Say it ain’t so

active-kids-lower-risk

If you follow this blog’s Facebook page, you probably saw the little blurb I put up over the weekend. I photographed part of a page out of Diabetes Forecast, the magazine published by the American Diabetes Association. As I see it, this is a respectable organization; there are no lies, ulterior motives, or deep discounts on snake oil from them. If they say it, I tend to believe it.

But in September’s issue, right there on page 20, was the bold headline that you see above. The paragraph that follows was quite disturbing, and generated a bit of discussion under the Facebook post.

The online version of the story, with the same content but a headline slightly modified to read “INACTIVE KIDS HAVE HIGHER TYPE 1 RISK” is available for all to read — if you dare. With respect to the magazine’s copyright, I won’t copy the entire piece here, but the first sentence just about sums it up:

“Kids at high risk for developing type 1 diabetes exercise less and sit around more than those at lower risk, a study found.”

Umm, yeah.

That is the very myth that we’ve been trying to bust. And we vow to continue tearing down that misconception every day. Forever and ever, amen.

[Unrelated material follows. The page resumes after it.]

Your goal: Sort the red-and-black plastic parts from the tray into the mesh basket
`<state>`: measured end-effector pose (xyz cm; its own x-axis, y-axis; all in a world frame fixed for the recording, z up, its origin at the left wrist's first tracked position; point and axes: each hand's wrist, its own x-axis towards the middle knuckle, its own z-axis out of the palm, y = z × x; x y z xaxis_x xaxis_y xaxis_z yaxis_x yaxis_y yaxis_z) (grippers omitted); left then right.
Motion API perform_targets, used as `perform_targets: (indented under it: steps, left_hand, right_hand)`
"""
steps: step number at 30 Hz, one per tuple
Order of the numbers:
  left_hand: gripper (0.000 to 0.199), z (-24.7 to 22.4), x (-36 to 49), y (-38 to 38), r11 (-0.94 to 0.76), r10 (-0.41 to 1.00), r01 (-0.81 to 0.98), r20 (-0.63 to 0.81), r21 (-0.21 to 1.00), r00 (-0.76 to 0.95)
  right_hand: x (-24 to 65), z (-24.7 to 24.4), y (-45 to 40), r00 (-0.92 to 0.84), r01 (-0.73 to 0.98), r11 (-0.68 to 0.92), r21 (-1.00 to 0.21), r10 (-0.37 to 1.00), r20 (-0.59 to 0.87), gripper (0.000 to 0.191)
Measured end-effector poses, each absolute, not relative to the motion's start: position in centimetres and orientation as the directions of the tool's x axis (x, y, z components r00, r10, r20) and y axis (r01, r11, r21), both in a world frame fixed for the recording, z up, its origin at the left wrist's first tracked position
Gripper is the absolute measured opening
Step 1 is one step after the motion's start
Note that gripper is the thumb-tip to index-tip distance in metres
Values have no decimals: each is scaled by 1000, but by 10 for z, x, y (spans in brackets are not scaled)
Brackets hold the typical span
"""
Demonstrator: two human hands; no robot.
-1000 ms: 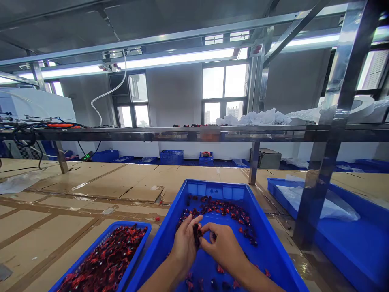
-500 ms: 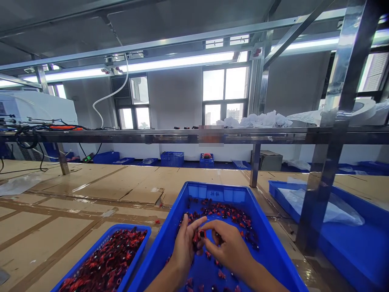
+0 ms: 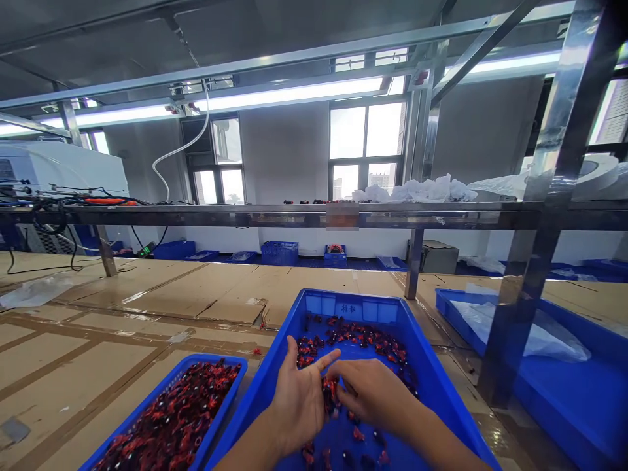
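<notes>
Over the large blue tray point(image 3: 444, 386), my left hand point(image 3: 300, 400) is turned palm up. Its thumb points up and its index finger stretches toward the right hand; the other fingers are partly hidden. My right hand point(image 3: 370, 391) is bent over the left fingertips, thumb and fingers closed together, and what is between them is hidden. Small red and black parts point(image 3: 330, 392) show between the hands; I cannot tell whether they rest on the left fingers or lie in the tray. More such parts point(image 3: 366, 335) are scattered across the tray floor.
A smaller blue basket point(image 3: 243, 373) heaped with red and black parts point(image 3: 176, 418) stands at the left. Another blue tray point(image 3: 564, 399) with clear plastic bags is at the right, behind a metal post point(image 3: 520, 314). Taped cardboard point(image 3: 122, 347) covers the bench under a metal shelf point(image 3: 245, 214).
My left hand has opened wider, its palm showing more. The dark-tipped part seen at the right fingertips is no longer visible. My right hand stays close to the left fingers.
</notes>
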<state>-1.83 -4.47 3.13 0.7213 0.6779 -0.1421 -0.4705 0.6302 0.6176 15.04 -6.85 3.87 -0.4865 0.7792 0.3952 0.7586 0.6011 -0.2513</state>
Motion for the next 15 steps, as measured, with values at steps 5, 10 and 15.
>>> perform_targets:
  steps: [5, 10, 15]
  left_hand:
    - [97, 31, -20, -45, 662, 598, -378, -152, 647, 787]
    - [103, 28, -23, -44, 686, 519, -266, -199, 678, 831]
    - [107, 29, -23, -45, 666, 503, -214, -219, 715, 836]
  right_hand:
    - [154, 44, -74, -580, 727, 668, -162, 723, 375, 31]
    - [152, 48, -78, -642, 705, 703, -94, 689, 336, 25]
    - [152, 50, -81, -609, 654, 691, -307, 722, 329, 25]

We’ve know of athletic kids who’ve developed Type 1. We’ve seen inactive kids escape it. Kids who are too young even to walk get diagnosed. Then there are adults, teens, parents, athletes, and so on. T1D doesn’t discriminate.

But it was reported by the American Diabetes Association, and they cite a seemingly legitimate (albeit limited in scope) study. So it has to be true, right?

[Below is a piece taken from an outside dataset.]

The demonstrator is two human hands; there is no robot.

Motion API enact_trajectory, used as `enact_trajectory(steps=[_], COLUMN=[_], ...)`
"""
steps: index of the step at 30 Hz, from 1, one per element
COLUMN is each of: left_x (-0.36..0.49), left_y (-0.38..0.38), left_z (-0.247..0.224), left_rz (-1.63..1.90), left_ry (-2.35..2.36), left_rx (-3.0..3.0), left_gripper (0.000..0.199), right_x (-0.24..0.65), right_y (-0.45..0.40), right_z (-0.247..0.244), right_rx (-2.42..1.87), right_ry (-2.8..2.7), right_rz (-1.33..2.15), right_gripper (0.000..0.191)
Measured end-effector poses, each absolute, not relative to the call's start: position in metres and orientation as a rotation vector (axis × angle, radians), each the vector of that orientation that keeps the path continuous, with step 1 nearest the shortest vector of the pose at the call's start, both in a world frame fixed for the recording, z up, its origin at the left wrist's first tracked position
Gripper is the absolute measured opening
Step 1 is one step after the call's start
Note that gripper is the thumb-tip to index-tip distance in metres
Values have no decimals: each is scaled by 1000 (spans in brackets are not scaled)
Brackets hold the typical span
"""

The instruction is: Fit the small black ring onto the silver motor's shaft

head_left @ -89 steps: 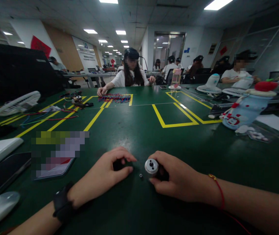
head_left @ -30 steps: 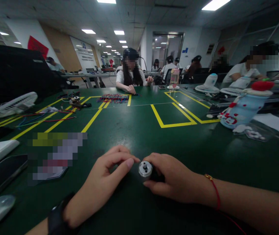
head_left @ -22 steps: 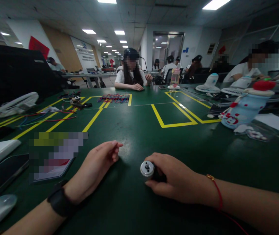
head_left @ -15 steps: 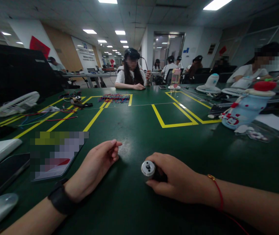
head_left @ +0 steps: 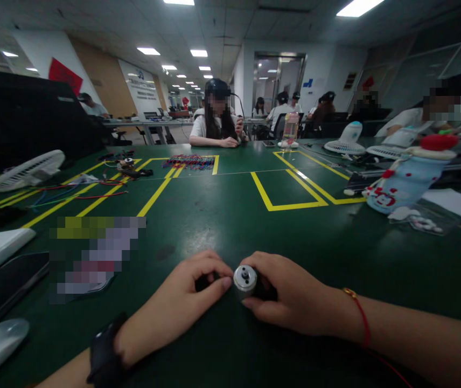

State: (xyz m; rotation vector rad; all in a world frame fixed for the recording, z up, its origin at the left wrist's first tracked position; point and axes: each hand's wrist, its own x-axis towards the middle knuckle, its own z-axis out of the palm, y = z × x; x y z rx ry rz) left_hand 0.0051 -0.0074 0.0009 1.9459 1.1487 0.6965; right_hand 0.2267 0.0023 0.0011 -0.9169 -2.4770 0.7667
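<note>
In my right hand (head_left: 291,293) is a small silver cylindrical electric motor (head_left: 245,280), upright, with its round end face up. That face shows a short central shaft and two dark holes. My fingers and thumb wrap round its right side and hide part of it. My left hand (head_left: 200,285) is beside the motor on its left, thumb and forefinger tips drawn together in a pinch close to the rim. Whether those fingertips touch the motor, or hold something tiny, I cannot tell. The green tabletop (head_left: 214,226) lies under both hands.
A blue bottle (head_left: 406,180) with a red top stands at the right, beside a small plastic bag (head_left: 420,221). Left are a computer mouse (head_left: 0,347), a white fan (head_left: 28,171) and loose wires (head_left: 72,188). A bundle of coloured wires (head_left: 192,161) lies farther off, near a seated person (head_left: 216,121).
My left hand has moved right and slightly down, bringing its fingertips beside the motor. My right hand and the motor have stayed in place.
</note>
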Motion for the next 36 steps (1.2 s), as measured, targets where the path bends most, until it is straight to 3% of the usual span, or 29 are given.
enact_trajectory(steps=[6, 12, 21, 30, 36], left_x=[16, 26, 17, -1, 0], left_y=[-23, -23, -17, -5, -3], left_z=[4, 9, 16, -7, -8], left_rz=[769, 937, 1082, 642, 624], left_ry=[1143, 1119, 1212, 1192, 1183], left_rx=[2020, 2132, 1953, 2170, 2187], left_gripper=[34, 16, 11, 10, 10], right_x=[226, 226, 226, 227, 227], right_y=[2, 3, 1, 0, 0], right_z=[-1, -3, 0, 0, -1], right_rx=[-881, -876, -897, -944, -956], right_ry=[-2473, -2468, -2465, -2430, -2417], right_rz=[742, 722, 743, 794, 811], right_gripper=[29, 26, 26, 28, 28])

When I first read this piece, I didn’t immediately dismiss it as, to borrow a term from one of the Facebook comments, bullhonkey.  My first thought was “Holy crap. You mean the stupid, ignorant ones were right and we were wrong? How can we show our faces in public again?”  I mean, consider the source.

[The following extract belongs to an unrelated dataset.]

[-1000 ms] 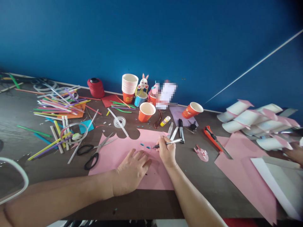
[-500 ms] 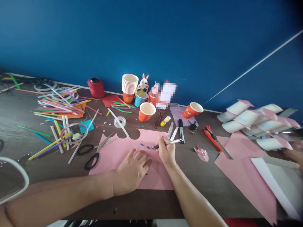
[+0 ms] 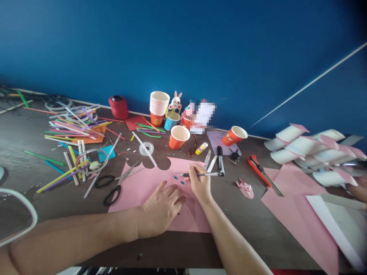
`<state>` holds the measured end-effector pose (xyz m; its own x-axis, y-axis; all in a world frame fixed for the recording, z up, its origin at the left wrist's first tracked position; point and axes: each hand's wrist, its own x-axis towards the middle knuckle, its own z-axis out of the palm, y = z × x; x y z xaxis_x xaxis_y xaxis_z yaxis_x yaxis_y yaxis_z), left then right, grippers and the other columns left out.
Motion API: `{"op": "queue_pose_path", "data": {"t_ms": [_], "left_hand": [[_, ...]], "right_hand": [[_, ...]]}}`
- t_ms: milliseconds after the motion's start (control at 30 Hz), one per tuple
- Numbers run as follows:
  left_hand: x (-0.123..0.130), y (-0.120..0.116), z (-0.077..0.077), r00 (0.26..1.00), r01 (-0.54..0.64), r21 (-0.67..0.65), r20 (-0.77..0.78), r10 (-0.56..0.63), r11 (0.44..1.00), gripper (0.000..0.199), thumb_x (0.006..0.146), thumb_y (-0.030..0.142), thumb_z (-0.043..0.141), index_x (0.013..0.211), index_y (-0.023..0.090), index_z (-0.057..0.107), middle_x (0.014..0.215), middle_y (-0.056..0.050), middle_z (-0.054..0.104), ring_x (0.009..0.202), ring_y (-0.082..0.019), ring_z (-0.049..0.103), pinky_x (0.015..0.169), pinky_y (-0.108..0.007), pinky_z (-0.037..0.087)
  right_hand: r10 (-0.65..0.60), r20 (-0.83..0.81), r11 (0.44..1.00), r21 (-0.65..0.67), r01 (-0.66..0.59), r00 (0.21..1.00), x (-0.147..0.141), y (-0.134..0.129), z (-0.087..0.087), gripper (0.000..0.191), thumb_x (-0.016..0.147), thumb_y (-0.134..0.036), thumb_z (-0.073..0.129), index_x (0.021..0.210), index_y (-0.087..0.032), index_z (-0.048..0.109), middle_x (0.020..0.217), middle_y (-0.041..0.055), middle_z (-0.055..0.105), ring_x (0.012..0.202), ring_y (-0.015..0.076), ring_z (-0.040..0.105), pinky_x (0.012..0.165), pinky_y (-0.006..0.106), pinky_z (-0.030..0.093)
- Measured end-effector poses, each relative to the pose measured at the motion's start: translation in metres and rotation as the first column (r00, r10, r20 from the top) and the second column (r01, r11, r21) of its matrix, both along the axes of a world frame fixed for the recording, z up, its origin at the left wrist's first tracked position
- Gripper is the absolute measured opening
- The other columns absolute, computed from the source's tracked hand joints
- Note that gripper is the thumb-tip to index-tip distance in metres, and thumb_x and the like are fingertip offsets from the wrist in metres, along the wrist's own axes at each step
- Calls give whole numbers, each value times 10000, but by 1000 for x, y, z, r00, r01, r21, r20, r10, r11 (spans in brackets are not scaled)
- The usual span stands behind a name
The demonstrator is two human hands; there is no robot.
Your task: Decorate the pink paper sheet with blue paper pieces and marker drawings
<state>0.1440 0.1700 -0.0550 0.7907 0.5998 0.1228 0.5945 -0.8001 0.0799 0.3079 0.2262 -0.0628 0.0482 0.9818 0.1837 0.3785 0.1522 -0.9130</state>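
Pink paper (image 3: pixel 134 198) with scalloped cuts along its far edge lies in front of me. My left hand (image 3: pixel 162 210) rests flat on it, fingers stretched out and holding nothing. In my right hand (image 3: pixel 200 185) is a black-and-clear pen (image 3: pixel 210 174), its tip pointing left just by two small blue oval pieces (image 3: pixel 182 182) on the paper. Whether the tip touches anything I cannot tell. Black-handled scissors (image 3: pixel 117 185) lie partly open across the paper's left side.
Behind the paper are an orange cup (image 3: pixel 179 137), stacked cups (image 3: pixel 158 109), a tape roll (image 3: pixel 146 148), a glue stick (image 3: pixel 201 148) and a marker (image 3: pixel 220 160). Straws (image 3: pixel 77 128) pile up left. To the right are a box cutter (image 3: pixel 262 172), paper rolls (image 3: pixel 304 147) and another person's hand (image 3: pixel 358 189).
The pen tip has moved left, from the right oval to near the left one, and the pen lies flatter. Both ovals have shifted and turned slightly. My left hand stays put.
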Motion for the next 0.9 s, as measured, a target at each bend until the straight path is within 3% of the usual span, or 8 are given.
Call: {"op": "queue_pose_path", "data": {"t_ms": [600,900], "left_hand": [[1,1,5,1000,-2,-43,22,3,999,368,804,192,427,1164,148,485,1155,-118,499,1144,-277,369,961,-483,262],[1,2,5,999,3,-34,39,-2,999,355,805,184,426,1152,139,486,1135,-115,499,1131,-279,373,945,-482,269]], "right_hand": [[91,15,995,-40,-90,996,-4,1,0,266,822,-358,510,617,-189,519,510,-9,593,448,125,555,470,232,434],[67,13,995,-69,-66,998,-4,1,-4,266,818,-387,513,636,-193,513,505,-8,600,450,140,577,464,242,452]]}}
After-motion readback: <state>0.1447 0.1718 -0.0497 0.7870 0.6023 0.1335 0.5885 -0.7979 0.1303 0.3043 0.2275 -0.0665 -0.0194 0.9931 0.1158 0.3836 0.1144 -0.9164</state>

Sure, the study is based on an average. And one exceptional case can skew an average to the point where it no longer represents the group it claims to depict. I don’t know where to find information on this study (and I don’t know if I’d understand it if I did find it), but I’d rather see a Trident-like “four-out-of-five” statement than an average. I wonder if that information is available.

homer-simpson-head“Facts are meaningless.
You could use facts to prove anything that’s even remotely true!”

–Homer Simpson

In other words, data can be presented honestly, but manipulated to tell a completely dishonest story.

Is this story dishonest? I don’t know. I don’t want to lose faith in an organization that I trust, but at the same time I’m ready to start my toddler with a three- mile run on the treadmill every day if it will help to keep the big-D away.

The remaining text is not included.